- EXERCISE -
Each line of the entries that mentions the string "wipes" needs to be reported.

Dataset records:
- - - - -

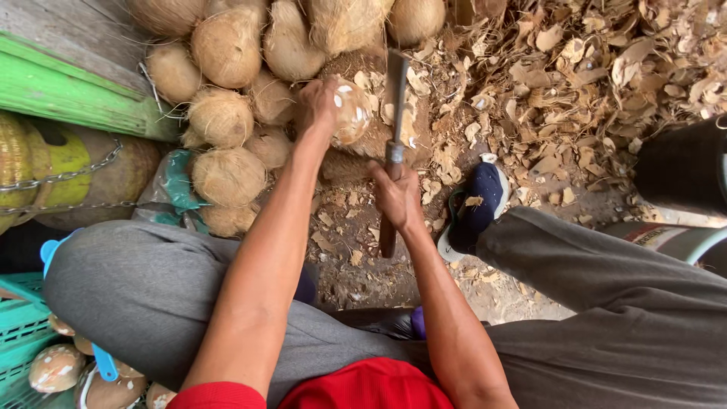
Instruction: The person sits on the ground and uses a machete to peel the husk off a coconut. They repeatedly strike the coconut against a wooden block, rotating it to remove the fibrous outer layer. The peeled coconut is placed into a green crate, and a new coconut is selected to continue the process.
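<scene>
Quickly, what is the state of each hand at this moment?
Left hand: closed on a partly peeled coconut, holding it on the ground.
Right hand: closed around the handle of a long chopping blade.

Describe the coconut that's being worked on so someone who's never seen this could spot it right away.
Start at the heap of brown, hairy coconuts piled against the green board. Just right of it, the left hand presses one coconut onto a wooden block, beside the cleaver in the right hand. Unlike its fibrous neighbours, it is smooth and pale with white patches.
</scene>
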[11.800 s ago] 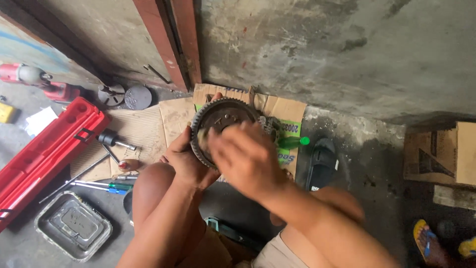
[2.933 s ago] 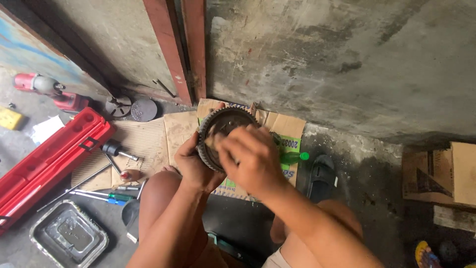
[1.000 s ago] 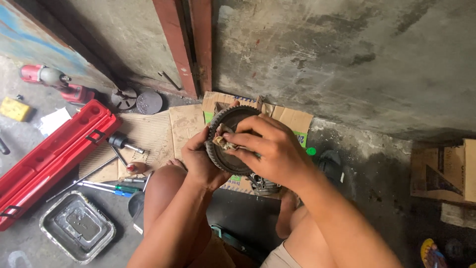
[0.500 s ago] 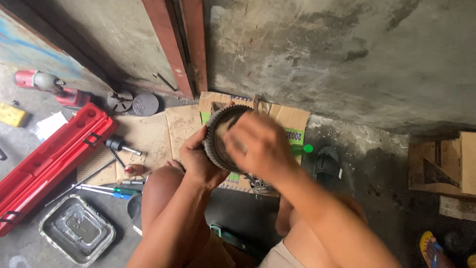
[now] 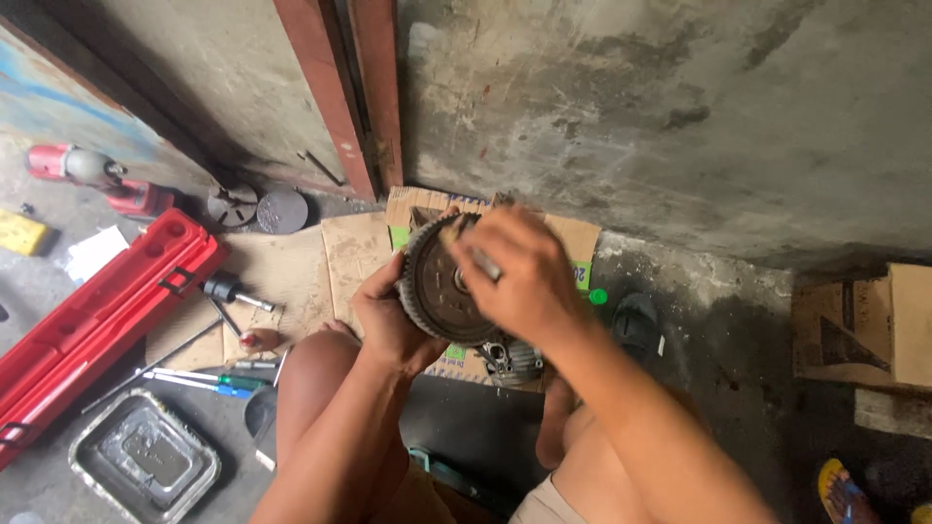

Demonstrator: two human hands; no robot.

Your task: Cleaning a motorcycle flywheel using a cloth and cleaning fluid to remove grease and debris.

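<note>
Far left: red power tool [image 5: 92,177] lying on the concrete floor [image 5: 718,320], with a yellow block [image 5: 19,233] and a white scrap [image 5: 95,252] nearer. Long red tool case [image 5: 102,311] slanting across the left side. At the near left, a rectangular metal tray [image 5: 146,458]. Just right of the case: a black-headed tool [image 5: 231,289], thin rods and a blue-and-green screwdriver [image 5: 209,383] scattered on flattened cardboard [image 5: 291,272]. Farther back, two dark round discs [image 5: 257,207] resting at the foot of a red door frame [image 5: 340,97].

Centre: left hand [image 5: 388,325] cupped under and around the left edge of a toothed round gear drum [image 5: 442,289], fingers clenched on its rim, holding it up off the cardboard and tilted on edge. Right hand [image 5: 519,272] laid over the drum's right face, fingers curled around a small pale metal piece [image 5: 482,262] pressed against the middle. Below the drum, a small grey engine part [image 5: 513,359] sitting on the cardboard.

Right: dark sandal [image 5: 636,325] on the floor, then a brown cardboard box [image 5: 864,325] against the grey wall [image 5: 680,116].
</note>
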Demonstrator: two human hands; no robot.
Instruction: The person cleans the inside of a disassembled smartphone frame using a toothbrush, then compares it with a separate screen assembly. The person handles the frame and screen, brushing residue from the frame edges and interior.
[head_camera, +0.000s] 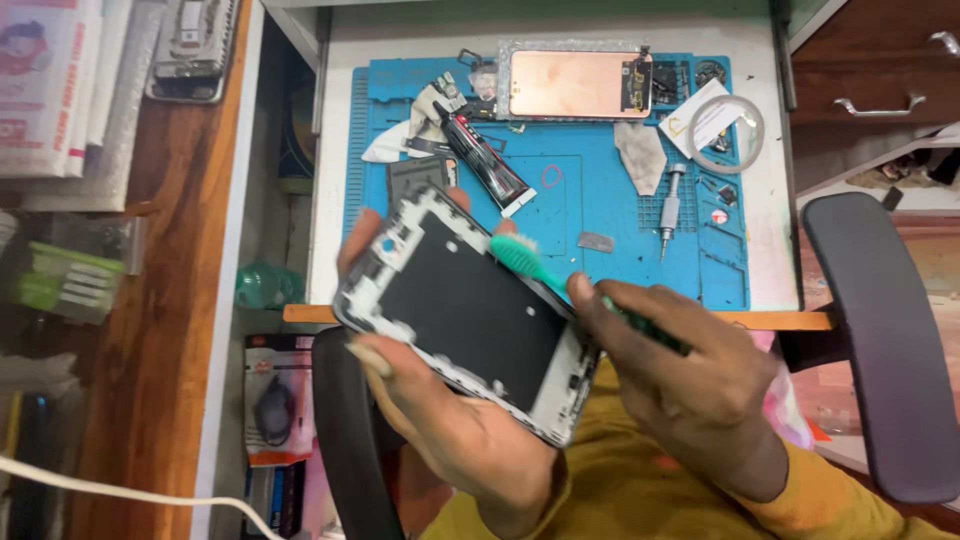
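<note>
My left hand (440, 410) grips an opened phone frame (465, 305) from below, tilted, with its dark inner plate facing up. My right hand (680, 375) holds a green toothbrush (530, 262), and the bristled head rests on the frame's upper right edge. Both hands hover in front of the blue work mat (590, 215), above my lap and yellow sleeves.
On the mat lie a copper-backed phone screen (578, 84), a black glue tube (485, 160), a small screwdriver (670, 208), a tape roll (726, 133) and a grey cloth (640, 155). A black chair armrest (880, 340) stands right; a wooden shelf (150, 330) with boxes left.
</note>
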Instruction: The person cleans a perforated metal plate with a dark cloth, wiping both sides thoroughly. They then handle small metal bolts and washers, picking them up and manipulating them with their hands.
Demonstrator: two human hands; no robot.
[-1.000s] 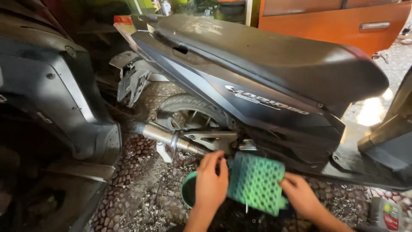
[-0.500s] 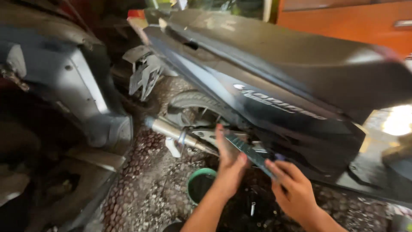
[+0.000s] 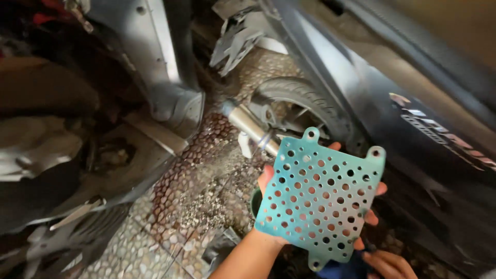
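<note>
1. Our left hand (image 3: 279, 206) clamps the teal perforated plate (image 3: 320, 196) from behind, fingers past its right edge, just beside the scooter's rear wheel (image 3: 299, 106).
2. Right hand (image 3: 390, 263) low, grip unclear.
3. Keep plate flat, clear of the exhaust pipe (image 3: 248, 126).

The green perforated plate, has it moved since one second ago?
Yes. The green perforated plate is raised in the left hand, now nearer the rear tyre.

One perforated teal plate (image 3: 320, 199), two hands, two scooters, one tyre (image 3: 305, 98)
</note>
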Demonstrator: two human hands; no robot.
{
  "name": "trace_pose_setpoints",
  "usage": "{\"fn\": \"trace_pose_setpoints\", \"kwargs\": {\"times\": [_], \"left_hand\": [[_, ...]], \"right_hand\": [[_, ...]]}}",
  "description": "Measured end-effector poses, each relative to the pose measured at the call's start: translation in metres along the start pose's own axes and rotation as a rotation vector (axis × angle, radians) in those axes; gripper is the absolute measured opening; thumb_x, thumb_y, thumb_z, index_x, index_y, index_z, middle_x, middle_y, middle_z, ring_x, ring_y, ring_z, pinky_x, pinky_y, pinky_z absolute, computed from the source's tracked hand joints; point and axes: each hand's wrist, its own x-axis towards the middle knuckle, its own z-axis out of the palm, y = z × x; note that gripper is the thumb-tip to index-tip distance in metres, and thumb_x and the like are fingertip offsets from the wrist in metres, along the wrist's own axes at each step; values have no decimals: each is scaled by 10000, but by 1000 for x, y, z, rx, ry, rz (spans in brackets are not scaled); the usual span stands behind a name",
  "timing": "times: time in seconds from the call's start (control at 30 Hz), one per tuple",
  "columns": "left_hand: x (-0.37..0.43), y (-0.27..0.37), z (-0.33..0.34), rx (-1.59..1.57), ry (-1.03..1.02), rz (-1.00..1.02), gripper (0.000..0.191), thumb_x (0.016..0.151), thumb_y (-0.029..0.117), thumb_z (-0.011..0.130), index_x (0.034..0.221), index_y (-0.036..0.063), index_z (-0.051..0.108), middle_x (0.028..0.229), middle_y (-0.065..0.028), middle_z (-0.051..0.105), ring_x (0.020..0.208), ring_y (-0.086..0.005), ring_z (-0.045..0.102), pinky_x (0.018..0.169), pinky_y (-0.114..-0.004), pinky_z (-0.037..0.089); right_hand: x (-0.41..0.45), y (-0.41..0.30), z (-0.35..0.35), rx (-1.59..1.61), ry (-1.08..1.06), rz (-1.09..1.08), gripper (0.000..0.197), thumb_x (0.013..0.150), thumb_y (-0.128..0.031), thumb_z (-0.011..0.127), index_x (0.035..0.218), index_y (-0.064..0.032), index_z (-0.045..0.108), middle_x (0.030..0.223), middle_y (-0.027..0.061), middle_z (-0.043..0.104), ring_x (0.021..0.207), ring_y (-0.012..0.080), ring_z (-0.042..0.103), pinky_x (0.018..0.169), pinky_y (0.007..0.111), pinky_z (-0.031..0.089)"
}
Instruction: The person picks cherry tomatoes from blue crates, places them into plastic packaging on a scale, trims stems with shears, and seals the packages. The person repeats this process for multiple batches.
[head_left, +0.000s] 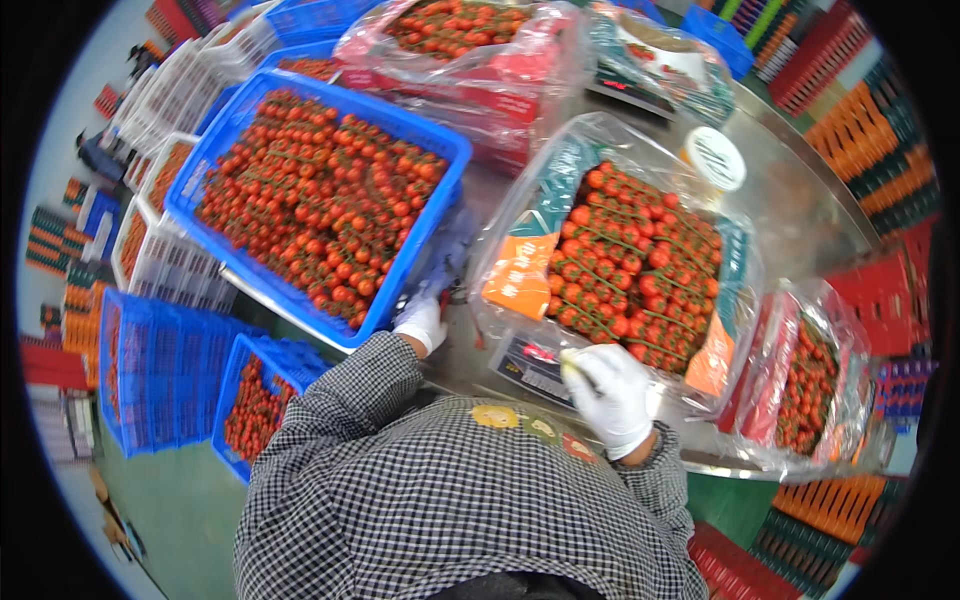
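Observation:
My left hand (422, 322), in a white glove, is at the near right corner of a blue plastic crate (455, 161) heaped with cherry tomatoes on the vine (322, 202). Its fingers are partly hidden, beside a small dark and red thing too blurred to name. My right hand (611, 397), also white-gloved, hovers with bent fingers over a digital scale (529, 367) with a lit red display. Whether it holds anything is unclear. Just beyond it, an open carton lined with clear plastic film (517, 277) holds vine tomatoes (637, 262) in rows and covers part of the scale.
A white-lidded tub (715, 159) stands behind the lined carton. Red film-wrapped tomato cartons sit at the back (480, 97) and right (806, 382) of the steel table (795, 202). A second scale (630, 94) is farther back. Blue crates (165, 375) are stacked on the floor to the left.

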Motion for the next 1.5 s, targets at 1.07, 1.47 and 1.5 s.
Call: {"fn": "trace_pose_setpoints", "kwargs": {"times": [1.07, 1.47, 1.5], "left_hand": [[-115, 266, -108, -1194, -1034, 995, 420, 983, 223, 568, 1300, 49, 353, 834, -30, 513, 676, -121, 514, 609, -283, 451], [53, 278, -118, 3, 252, 1140, 305, 744, 147, 721, 1035, 112, 636, 1101, -60, 593, 1068, -280, 534, 914, -423, 429], [54, 278, -112, 2, 253, 1139, 302, 737, 152, 725, 1024, 115, 640, 1113, -54, 583, 1081, -278, 525, 915, -430, 423]], "right_hand": [[-40, 22, -54, 1468, 328, 182, 968, 863, -334, 708, 1534, -70, 63, 1472, 196, 330, 1287, 278, 449, 1021, 424, 426], [-16, 90, -132, 1073, -325, 1257, 441, 958, -420, 561, 886, 10, 628, 686, 115, 671, 531, 166, 636, 475, 259, 498], [-14, 93, -131, 1056, -342, 1295, 445, 954, -429, 570, 874, 5, 628, 675, 108, 668, 523, 161, 633, 464, 254, 491]]}}
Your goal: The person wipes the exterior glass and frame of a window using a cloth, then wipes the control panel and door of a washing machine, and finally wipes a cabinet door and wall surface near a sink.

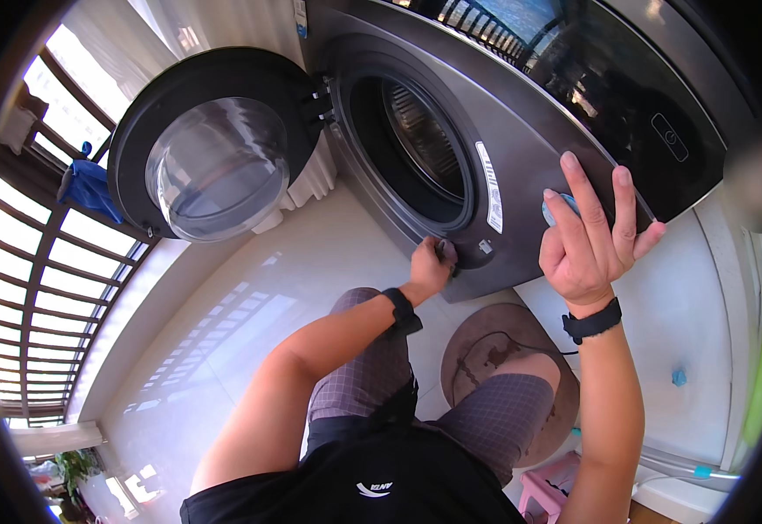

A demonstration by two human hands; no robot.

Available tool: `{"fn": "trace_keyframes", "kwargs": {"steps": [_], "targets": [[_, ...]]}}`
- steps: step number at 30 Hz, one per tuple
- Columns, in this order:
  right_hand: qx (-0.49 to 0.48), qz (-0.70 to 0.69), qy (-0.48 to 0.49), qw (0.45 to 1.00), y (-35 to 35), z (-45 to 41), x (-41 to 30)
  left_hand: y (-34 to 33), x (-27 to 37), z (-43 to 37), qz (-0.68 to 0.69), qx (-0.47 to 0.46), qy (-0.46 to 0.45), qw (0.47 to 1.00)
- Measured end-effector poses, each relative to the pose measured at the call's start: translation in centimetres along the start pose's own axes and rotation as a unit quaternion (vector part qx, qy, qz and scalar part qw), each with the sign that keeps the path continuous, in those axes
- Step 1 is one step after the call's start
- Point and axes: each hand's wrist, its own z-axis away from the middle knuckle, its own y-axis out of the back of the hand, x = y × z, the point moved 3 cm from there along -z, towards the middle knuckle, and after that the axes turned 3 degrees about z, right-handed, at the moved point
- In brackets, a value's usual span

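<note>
My left hand is closed around a small greyish cloth-like item, partly hidden by the fingers. It is against the lower rim of the round opening of a dark grey front-loading washing machine. Beside it on the front is the metal door latch. With fingers spread, my right hand rests against the machine's front, near the edge of the glossy black control panel. A blue round sticker shows partly behind its fingers. The round glass door is swung wide to the left.
A brown round mat with dark stains lies under my leg, a black cord across it. A pink plastic stool stands at lower right. Railings and a blue cloth are at left. White curtains hang behind the door.
</note>
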Motion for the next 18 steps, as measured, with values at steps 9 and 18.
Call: {"fn": "trace_keyframes", "kwargs": {"steps": [9,18], "targets": [[0.002,-0.006,0.006,1.0,0.0,-0.9,-0.7,4.4,-14.3,-13.4,-0.034,0.126,0.129,0.983],[-0.014,0.011,0.006,1.0,0.1,0.1,0.0,7.7,-12.2,-15.6,0.219,0.134,0.073,0.964]]}}
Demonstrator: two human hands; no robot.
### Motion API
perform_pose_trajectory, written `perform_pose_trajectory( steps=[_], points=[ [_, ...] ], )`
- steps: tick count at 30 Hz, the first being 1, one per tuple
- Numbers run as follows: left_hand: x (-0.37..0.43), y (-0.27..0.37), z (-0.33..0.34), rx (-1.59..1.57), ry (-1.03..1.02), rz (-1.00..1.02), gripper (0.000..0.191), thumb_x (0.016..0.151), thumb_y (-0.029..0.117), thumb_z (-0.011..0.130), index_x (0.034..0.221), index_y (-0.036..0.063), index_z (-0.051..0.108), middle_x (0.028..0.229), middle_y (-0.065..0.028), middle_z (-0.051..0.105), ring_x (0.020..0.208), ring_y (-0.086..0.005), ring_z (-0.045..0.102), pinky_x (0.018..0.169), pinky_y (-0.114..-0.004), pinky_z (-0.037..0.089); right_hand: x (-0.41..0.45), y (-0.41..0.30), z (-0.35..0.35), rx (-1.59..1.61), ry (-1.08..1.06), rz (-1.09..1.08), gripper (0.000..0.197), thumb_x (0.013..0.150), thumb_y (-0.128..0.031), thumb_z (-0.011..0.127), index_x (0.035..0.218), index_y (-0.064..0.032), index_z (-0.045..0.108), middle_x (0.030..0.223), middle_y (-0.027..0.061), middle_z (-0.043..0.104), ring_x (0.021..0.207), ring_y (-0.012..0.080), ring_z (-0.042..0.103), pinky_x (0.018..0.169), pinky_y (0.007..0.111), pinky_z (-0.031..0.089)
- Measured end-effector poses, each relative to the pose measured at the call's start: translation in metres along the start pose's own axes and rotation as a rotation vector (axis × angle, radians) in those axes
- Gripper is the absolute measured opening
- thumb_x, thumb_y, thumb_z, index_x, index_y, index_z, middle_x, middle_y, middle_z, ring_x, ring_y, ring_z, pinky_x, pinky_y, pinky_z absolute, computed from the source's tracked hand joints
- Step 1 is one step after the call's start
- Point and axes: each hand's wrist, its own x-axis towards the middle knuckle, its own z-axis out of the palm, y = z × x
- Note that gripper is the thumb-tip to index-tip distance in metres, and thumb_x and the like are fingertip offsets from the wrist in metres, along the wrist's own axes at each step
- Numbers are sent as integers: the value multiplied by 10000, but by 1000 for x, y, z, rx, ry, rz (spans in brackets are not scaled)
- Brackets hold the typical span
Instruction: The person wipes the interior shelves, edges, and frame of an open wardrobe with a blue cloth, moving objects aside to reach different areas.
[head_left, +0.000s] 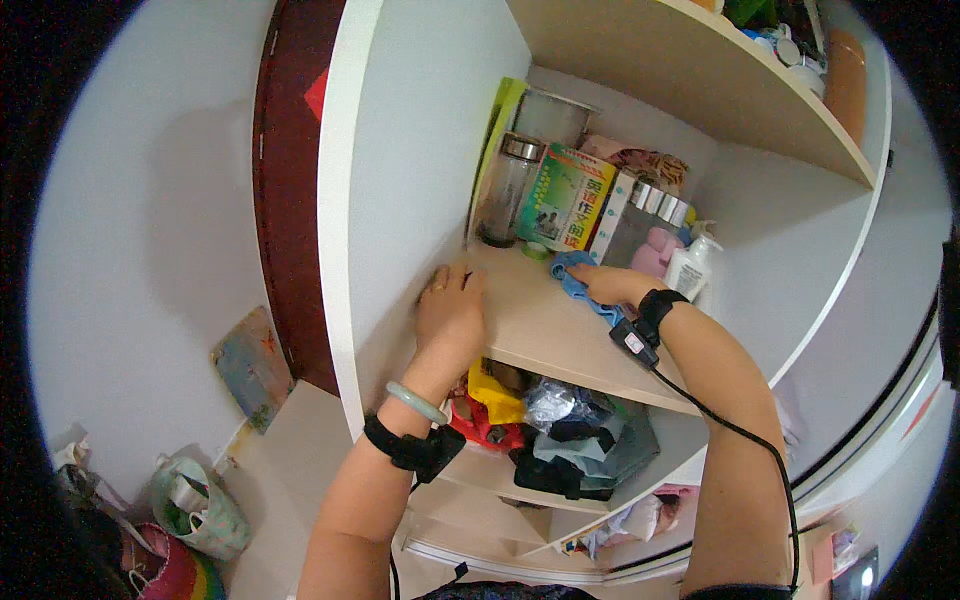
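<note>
My right hand (611, 286) presses a crumpled blue cloth (577, 279) onto the wooden shelf board (517, 307), just in front of a row of items. Flat near the shelf's left side, beside the white side panel, rests my left hand (452, 304), holding nothing. Behind the hands stand a glass bottle with a metal lid (511, 187), a green and yellow book (568, 199), a small green round item (535, 250), clear containers with silver lids (652, 217), a pink bottle (655, 253) and a white pump bottle (691, 268). Both wrists wear black straps with cables.
The shelf below holds a yellow item (495, 394), clear plastic and dark and grey fabric (577, 457). An upper shelf board (712, 82) juts overhead with more items on it. On the floor at left stand a pale green bag (201, 510) and a multicoloured one (169, 570).
</note>
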Motion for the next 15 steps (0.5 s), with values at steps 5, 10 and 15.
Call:
perform_pose_trajectory(
  steps=[5,10,15],
  points=[
    [1,0,2,-20,19,2,351,776,70,529,1126,45,530,1278,-163,471,1194,-367,438,959,-454,381,-15,-12,5,66,-34,129,635,798,18,381,1416,-32,242,1432,221,288,1232,408,405,1000,437,381],
    [3,4,-3,-42,-41,-12,383,781,71,519,1163,42,519,1297,-175,457,1200,-360,435,979,-464,359,-44,-23,8,118,31,131,643,785,26,409,1408,-30,258,1430,225,288,1218,409,417,996,428,381],
    [0,-5,4,-41,29,36,386,780,63,510,1164,28,519,1285,-186,472,1193,-357,443,1006,-476,329,-94,-57,-3,153,-11,63,616,789,56,404,1389,-19,285,1434,215,284,1254,381,381,1025,416,343]
  ],
)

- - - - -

- FINAL ANSWER -
Your goal: The person wipes the exterior glass and frame of a window using a cloth, then wipes the control panel and door of a washing machine, and finally wipes a cabinet door and wall surface near a sink.
Instruction: The person wipes the interior shelves, edges, and frame of an open wardrobe with a blue cloth, moving objects aside to reach different areas.

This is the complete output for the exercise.